#### ACTIVITY
Write out the full listing below exactly as given.

>>>

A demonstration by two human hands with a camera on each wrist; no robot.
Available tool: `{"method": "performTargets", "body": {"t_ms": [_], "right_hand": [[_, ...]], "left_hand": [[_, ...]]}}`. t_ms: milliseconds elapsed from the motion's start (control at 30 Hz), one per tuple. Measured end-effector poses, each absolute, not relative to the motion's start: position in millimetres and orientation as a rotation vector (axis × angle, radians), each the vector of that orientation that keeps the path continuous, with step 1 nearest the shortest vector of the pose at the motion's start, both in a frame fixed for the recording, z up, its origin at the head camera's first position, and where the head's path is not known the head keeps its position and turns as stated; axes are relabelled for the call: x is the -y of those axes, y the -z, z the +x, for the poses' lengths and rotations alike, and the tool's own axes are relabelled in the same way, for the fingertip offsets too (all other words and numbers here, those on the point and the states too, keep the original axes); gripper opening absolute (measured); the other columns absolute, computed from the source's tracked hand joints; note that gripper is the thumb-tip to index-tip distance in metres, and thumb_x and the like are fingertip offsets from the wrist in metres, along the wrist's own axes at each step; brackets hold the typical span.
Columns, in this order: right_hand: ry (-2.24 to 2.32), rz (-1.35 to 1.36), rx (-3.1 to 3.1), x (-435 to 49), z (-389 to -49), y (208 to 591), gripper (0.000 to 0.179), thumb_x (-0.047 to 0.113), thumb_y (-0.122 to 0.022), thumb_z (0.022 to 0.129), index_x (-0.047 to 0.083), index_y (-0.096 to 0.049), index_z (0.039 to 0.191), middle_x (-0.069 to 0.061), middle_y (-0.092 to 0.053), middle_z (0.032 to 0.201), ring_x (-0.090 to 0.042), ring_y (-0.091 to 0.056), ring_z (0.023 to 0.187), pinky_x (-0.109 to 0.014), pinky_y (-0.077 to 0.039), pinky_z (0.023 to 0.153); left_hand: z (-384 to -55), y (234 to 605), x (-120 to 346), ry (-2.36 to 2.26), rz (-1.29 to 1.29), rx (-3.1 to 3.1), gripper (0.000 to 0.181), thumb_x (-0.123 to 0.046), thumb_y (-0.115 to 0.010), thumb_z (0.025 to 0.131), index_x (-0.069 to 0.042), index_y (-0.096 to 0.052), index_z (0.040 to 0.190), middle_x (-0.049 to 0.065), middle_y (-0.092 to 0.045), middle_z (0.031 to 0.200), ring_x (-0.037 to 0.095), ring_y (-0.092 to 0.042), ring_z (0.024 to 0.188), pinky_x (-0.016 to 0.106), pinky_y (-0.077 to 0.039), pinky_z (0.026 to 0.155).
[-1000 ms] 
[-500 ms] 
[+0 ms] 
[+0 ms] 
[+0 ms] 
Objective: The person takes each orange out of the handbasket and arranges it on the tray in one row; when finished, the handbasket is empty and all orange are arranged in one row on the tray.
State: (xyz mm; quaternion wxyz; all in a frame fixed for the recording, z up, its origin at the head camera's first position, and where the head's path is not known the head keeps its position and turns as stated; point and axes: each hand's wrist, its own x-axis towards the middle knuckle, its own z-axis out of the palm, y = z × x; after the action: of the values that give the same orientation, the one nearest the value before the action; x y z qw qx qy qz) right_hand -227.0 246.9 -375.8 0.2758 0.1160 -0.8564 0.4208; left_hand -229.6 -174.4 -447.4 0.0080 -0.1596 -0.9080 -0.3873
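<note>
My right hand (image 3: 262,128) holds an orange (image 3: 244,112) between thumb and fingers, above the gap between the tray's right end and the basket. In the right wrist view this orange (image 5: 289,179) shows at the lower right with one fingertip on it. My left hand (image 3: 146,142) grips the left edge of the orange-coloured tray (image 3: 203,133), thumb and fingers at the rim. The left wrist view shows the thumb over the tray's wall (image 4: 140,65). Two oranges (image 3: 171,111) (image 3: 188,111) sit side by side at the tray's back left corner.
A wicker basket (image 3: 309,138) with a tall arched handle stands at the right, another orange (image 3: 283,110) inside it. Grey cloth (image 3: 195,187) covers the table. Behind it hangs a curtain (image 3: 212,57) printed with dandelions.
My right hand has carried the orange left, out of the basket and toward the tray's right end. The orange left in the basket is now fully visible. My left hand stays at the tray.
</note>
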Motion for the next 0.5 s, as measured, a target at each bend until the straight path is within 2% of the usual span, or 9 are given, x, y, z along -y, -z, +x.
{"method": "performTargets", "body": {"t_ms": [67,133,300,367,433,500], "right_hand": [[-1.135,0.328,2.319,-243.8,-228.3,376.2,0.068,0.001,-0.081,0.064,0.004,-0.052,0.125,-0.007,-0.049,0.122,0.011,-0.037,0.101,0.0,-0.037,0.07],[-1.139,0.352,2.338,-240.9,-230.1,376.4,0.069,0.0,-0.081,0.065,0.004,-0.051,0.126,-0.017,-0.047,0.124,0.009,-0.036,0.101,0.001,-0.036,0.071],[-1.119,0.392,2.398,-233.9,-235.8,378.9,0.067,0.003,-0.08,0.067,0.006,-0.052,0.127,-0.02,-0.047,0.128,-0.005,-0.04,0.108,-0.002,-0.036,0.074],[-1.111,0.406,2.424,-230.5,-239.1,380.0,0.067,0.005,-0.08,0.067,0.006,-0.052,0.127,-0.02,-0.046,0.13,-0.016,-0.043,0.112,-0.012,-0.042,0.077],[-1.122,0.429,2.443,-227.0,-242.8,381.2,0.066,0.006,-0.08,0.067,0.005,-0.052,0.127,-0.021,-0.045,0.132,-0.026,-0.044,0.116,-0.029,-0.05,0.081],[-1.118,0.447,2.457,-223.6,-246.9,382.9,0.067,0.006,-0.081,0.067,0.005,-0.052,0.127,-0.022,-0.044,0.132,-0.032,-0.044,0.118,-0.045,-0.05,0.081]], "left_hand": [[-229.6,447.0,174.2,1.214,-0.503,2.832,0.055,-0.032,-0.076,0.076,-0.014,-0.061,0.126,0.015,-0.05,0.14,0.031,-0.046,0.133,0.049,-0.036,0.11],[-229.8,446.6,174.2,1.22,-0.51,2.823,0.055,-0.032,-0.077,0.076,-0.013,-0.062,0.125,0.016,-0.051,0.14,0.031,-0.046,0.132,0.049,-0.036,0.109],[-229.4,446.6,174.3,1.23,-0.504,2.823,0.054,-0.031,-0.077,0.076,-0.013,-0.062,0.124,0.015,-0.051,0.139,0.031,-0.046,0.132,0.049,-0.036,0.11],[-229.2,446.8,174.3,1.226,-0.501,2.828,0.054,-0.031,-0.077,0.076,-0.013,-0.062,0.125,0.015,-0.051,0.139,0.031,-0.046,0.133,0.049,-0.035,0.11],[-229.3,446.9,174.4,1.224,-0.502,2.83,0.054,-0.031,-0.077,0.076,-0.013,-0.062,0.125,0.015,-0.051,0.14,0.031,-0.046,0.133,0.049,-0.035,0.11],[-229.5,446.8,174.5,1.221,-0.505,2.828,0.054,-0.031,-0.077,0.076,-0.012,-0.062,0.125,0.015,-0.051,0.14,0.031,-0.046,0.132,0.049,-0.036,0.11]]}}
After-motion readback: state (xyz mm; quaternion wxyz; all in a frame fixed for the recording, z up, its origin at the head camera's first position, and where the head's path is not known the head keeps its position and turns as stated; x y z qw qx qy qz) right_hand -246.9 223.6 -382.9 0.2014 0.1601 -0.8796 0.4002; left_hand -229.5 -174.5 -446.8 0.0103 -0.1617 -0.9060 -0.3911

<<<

#### ANSWER TO THE PROBLEM
A demonstration by two human hands with a camera on each wrist; no robot.
Available tool: `{"method": "performTargets", "body": {"t_ms": [_], "right_hand": [[_, ...]], "left_hand": [[_, ...]]}}`. t_ms: milliseconds elapsed from the motion's start (control at 30 Hz), one per tuple. Measured end-effector poses, each absolute, not relative to the motion's start: position in millimetres and orientation as a rotation vector (axis × angle, radians), each the vector of that orientation that keeps the path continuous, with step 1 nearest the shortest vector of the pose at the motion's start, both in a frame fixed for the recording, z up, its origin at the head camera's first position, and where the head's path is not known the head keeps its position and turns as stated; axes are relabelled for the call: x is the -y of those axes, y the -z, z the +x, for the poses' lengths and rotations alike, and the tool's own axes are relabelled in the same way, for the fingertip offsets too (all other words and numbers here, those on the point and the states too, keep the original axes); gripper opening absolute (measured); the other columns absolute, computed from the source's tracked hand joints; note that gripper is the thumb-tip to index-tip distance in metres, and thumb_x and the like are fingertip offsets from the wrist in metres, along the wrist's own axes at each step; brackets hold the typical span.
Columns, in this order: right_hand: ry (-2.24 to 2.32), rz (-1.35 to 1.36), rx (-3.1 to 3.1), x (-435 to 49), z (-389 to -49), y (208 to 591), gripper (0.000 to 0.179), thumb_x (-0.047 to 0.113), thumb_y (-0.122 to 0.022), thumb_z (0.022 to 0.129), index_x (-0.047 to 0.083), index_y (-0.096 to 0.049), index_z (0.039 to 0.191), middle_x (-0.069 to 0.061), middle_y (-0.092 to 0.053), middle_z (0.032 to 0.201), ring_x (-0.090 to 0.042), ring_y (-0.091 to 0.056), ring_z (0.023 to 0.187), pinky_x (-0.109 to 0.014), pinky_y (-0.077 to 0.039), pinky_z (0.023 to 0.153); left_hand: z (-384 to -55), y (234 to 605), x (-120 to 346), ry (-2.36 to 2.26), rz (-1.29 to 1.29), rx (-3.1 to 3.1), gripper (0.000 to 0.181), thumb_x (-0.123 to 0.046), thumb_y (-0.115 to 0.010), thumb_z (0.025 to 0.131), index_x (-0.069 to 0.042), index_y (-0.096 to 0.052), index_z (0.040 to 0.190), middle_x (-0.049 to 0.065), middle_y (-0.092 to 0.045), middle_z (0.031 to 0.200), ring_x (-0.037 to 0.095), ring_y (-0.092 to 0.042), ring_z (0.024 to 0.188), pinky_x (-0.016 to 0.106), pinky_y (-0.077 to 0.039), pinky_z (0.026 to 0.155).
[-1000 ms] 
[-500 ms] 
[+0 ms] 
[+0 ms] 
[+0 ms] 
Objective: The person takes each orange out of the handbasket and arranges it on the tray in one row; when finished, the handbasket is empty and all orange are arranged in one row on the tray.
State: (xyz mm; quaternion wxyz; all in a frame fixed for the recording, z up, its origin at the head camera's first position, and where the head's path is not known the head keeps its position and turns as stated; point and axes: each hand's wrist, its own x-axis towards the middle knuckle, its own z-axis out of the palm, y = z × x; after the action: of the values that give the same orientation, the one nearest the value before the action; x y z qw qx qy qz) right_hand -227.0 246.9 -375.8 0.2758 0.1160 -0.8564 0.4208; left_hand -229.6 -174.4 -447.4 0.0080 -0.1596 -0.9080 -0.3873
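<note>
My right hand (image 3: 262,128) holds an orange (image 3: 244,112) between thumb and fingers, above the gap between the tray's right end and the basket. In the right wrist view this orange (image 5: 289,179) shows at the lower right with one fingertip on it. My left hand (image 3: 146,142) grips the left edge of the orange-coloured tray (image 3: 203,133), thumb and fingers at the rim. The left wrist view shows the thumb over the tray's wall (image 4: 140,65). Two oranges (image 3: 171,111) (image 3: 188,111) sit side by side at the tray's back left corner.
A wicker basket (image 3: 309,138) with a tall arched handle stands at the right, another orange (image 3: 283,110) inside it. Grey cloth (image 3: 195,187) covers the table. Behind it hangs a curtain (image 3: 212,57) printed with dandelions.
My right hand has carried the orange left, out of the basket and toward the tray's right end. The orange left in the basket is now fully visible. My left hand stays at the tray.
</note>
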Motion for the next 0.5 s, as measured, a target at each bend until the straight path is within 2% of the usual span, or 9 are given, x, y, z along -y, -z, +x.
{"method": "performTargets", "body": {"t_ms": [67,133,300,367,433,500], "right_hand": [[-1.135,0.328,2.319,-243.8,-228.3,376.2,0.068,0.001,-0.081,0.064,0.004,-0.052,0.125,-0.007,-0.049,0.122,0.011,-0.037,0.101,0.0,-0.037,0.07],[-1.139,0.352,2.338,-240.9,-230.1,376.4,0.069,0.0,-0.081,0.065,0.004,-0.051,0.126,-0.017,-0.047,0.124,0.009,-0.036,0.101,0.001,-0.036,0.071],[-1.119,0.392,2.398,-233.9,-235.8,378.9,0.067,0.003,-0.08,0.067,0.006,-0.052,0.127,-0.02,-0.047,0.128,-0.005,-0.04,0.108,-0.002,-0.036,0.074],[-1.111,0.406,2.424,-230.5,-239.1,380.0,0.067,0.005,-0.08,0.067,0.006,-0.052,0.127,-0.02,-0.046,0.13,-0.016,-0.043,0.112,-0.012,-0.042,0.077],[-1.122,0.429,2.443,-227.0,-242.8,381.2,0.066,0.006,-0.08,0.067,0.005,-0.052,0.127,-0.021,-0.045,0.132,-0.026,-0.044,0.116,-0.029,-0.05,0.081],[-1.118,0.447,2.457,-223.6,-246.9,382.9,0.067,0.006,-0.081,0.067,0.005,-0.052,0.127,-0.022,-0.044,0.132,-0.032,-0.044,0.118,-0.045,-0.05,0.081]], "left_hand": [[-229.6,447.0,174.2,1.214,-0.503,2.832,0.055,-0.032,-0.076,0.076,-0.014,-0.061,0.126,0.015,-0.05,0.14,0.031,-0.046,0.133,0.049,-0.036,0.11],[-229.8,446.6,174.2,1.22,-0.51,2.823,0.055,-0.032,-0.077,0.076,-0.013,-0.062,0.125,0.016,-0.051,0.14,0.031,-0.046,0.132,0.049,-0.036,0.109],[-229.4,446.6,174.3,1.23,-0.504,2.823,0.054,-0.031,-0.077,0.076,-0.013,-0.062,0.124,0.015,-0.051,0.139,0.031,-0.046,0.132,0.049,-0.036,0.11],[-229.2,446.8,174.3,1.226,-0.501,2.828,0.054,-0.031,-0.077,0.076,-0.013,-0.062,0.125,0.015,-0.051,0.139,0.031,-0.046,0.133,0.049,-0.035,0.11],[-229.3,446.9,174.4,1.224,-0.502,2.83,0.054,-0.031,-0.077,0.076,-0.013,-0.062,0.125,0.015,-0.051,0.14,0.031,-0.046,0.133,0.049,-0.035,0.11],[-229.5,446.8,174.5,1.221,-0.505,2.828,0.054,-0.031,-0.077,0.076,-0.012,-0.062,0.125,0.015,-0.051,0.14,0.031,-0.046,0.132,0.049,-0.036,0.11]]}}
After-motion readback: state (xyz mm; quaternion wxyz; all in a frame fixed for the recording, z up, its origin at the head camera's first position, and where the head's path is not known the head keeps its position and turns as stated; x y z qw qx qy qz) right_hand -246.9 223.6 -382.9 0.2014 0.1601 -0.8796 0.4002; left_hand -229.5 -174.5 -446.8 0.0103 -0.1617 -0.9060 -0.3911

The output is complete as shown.